• **Problem**
From the records below, output exactly the lines running from the line containing "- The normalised" through the line containing "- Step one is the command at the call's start", and no others.

::: Records :::

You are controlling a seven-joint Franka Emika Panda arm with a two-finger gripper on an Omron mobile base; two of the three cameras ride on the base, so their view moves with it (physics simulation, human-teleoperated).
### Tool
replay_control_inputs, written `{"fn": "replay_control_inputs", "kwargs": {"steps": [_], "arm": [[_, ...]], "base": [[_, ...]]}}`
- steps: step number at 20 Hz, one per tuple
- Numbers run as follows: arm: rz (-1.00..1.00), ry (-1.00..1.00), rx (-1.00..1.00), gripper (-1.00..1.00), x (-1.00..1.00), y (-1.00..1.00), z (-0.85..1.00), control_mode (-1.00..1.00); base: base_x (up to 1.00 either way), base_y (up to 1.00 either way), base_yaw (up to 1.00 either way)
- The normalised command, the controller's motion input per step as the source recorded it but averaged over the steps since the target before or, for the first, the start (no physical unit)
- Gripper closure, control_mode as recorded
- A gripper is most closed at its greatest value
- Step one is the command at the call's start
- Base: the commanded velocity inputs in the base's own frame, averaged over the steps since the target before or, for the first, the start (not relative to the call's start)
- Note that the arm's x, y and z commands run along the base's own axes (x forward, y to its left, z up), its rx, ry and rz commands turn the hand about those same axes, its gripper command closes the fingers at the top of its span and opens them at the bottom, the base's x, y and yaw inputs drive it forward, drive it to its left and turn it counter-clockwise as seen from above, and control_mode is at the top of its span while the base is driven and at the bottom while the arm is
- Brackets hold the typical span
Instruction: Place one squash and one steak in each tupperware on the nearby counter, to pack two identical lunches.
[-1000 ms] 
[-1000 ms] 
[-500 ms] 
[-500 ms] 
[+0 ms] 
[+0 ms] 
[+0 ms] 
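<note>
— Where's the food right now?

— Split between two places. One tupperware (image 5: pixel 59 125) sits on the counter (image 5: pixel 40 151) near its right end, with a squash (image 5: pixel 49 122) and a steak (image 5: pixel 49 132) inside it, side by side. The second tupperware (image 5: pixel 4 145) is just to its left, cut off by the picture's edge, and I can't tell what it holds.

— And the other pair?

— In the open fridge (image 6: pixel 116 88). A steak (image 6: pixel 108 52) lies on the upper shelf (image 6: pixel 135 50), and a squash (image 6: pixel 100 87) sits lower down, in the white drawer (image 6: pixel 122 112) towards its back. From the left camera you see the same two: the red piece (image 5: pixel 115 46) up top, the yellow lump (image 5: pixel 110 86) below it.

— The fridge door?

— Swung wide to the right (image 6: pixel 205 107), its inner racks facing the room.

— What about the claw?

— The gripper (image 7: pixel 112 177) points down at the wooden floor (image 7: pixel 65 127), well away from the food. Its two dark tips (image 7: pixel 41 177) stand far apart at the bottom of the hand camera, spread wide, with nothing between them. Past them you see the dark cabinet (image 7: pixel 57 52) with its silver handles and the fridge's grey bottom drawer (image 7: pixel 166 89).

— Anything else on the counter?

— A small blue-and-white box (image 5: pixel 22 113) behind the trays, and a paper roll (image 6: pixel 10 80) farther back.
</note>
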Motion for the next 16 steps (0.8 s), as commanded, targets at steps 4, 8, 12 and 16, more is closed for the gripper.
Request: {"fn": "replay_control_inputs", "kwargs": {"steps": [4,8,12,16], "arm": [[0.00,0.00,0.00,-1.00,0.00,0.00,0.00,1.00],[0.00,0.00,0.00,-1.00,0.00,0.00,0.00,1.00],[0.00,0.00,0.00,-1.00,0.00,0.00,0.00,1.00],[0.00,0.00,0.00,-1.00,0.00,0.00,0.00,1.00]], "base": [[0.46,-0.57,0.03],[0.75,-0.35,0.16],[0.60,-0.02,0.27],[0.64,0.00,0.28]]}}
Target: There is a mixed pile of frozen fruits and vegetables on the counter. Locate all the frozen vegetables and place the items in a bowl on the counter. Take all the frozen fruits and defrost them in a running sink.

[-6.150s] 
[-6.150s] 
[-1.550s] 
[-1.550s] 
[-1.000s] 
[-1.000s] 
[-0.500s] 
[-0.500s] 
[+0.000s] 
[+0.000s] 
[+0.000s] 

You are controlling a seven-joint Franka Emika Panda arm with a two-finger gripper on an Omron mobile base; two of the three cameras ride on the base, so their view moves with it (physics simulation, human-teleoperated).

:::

• **The completed task**
- The normalised command, the controller's motion input per step as the source recorded it but averaged over the steps since the target before or, for the first, the start (no physical unit)
- Gripper closure, control_mode as recorded
- A gripper is most closed at its greatest value
- Step one is the command at the call's start

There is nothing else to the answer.